Your answer should be the complete data, copied exactly.
Collected data: Begin
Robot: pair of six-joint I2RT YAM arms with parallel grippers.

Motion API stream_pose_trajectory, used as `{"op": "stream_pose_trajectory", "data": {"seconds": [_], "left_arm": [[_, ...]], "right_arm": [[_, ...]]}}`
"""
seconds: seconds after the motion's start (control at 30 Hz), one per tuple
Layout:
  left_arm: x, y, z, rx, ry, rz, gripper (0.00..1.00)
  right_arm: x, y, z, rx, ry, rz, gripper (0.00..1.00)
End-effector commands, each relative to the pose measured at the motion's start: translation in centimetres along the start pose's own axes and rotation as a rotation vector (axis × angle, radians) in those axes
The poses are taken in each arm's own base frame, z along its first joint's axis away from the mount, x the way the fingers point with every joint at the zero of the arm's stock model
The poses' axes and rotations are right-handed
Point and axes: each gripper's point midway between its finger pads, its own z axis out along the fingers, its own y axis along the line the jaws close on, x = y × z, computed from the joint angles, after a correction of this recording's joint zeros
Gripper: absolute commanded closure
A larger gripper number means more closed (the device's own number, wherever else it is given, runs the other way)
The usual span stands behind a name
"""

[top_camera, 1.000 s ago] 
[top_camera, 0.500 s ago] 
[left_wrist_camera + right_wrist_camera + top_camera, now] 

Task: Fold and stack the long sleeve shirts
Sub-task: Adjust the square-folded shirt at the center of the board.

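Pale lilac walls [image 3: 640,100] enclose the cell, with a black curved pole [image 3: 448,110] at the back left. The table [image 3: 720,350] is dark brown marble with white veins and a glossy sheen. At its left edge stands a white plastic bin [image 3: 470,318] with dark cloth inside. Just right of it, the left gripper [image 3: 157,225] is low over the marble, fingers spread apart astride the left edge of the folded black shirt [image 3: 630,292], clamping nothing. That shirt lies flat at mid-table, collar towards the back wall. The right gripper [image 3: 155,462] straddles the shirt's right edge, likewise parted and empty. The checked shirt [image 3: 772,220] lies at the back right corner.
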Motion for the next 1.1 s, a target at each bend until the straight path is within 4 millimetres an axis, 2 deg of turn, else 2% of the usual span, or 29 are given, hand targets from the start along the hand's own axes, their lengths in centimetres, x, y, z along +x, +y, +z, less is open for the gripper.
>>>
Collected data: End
**Your solution:**
Robot: pair of six-joint I2RT YAM arms with parallel grippers.

Motion API stream_pose_trajectory, used as `{"op": "stream_pose_trajectory", "data": {"seconds": [_], "left_arm": [[_, ...]], "right_arm": [[_, ...]]}}`
"""
seconds: seconds after the motion's start (control at 30 Hz), one per tuple
Layout:
  left_arm: x, y, z, rx, ry, rz, gripper (0.00..1.00)
  right_arm: x, y, z, rx, ry, rz, gripper (0.00..1.00)
End-effector commands, each relative to the pose measured at the motion's start: translation in centimetres along the start pose's own axes and rotation as a rotation vector (axis × angle, radians) in those axes
The poses are taken in each arm's own base frame, z along its first joint's axis away from the mount, x the way the fingers point with every joint at the zero of the arm's stock model
The poses' axes and rotations are right-handed
Point and axes: each gripper's point midway between its finger pads, its own z axis out along the fingers, its own y axis along the line the jaws close on, x = y × z, computed from the joint angles, after a correction of this recording's joint zeros
Gripper: absolute commanded closure
A larger gripper number means more closed (the device's own number, wherever else it is given, runs the other way)
The usual span stands behind a name
"""

[top_camera, 1.000 s ago] 
[top_camera, 0.500 s ago] 
[left_wrist_camera + right_wrist_camera + top_camera, now] 

Task: Fold and stack the long sleeve shirts
Sub-task: Adjust the square-folded shirt at the center of the board.

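Pale lilac walls [image 3: 640,100] enclose the cell, with a black curved pole [image 3: 448,110] at the back left. The table [image 3: 720,350] is dark brown marble with white veins and a glossy sheen. At its left edge stands a white plastic bin [image 3: 470,318] with dark cloth inside. Just right of it, the left gripper [image 3: 157,225] is low over the marble, fingers spread apart astride the left edge of the folded black shirt [image 3: 630,292], clamping nothing. That shirt lies flat at mid-table, collar towards the back wall. The right gripper [image 3: 155,462] straddles the shirt's right edge, likewise parted and empty. The checked shirt [image 3: 772,220] lies at the back right corner.
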Motion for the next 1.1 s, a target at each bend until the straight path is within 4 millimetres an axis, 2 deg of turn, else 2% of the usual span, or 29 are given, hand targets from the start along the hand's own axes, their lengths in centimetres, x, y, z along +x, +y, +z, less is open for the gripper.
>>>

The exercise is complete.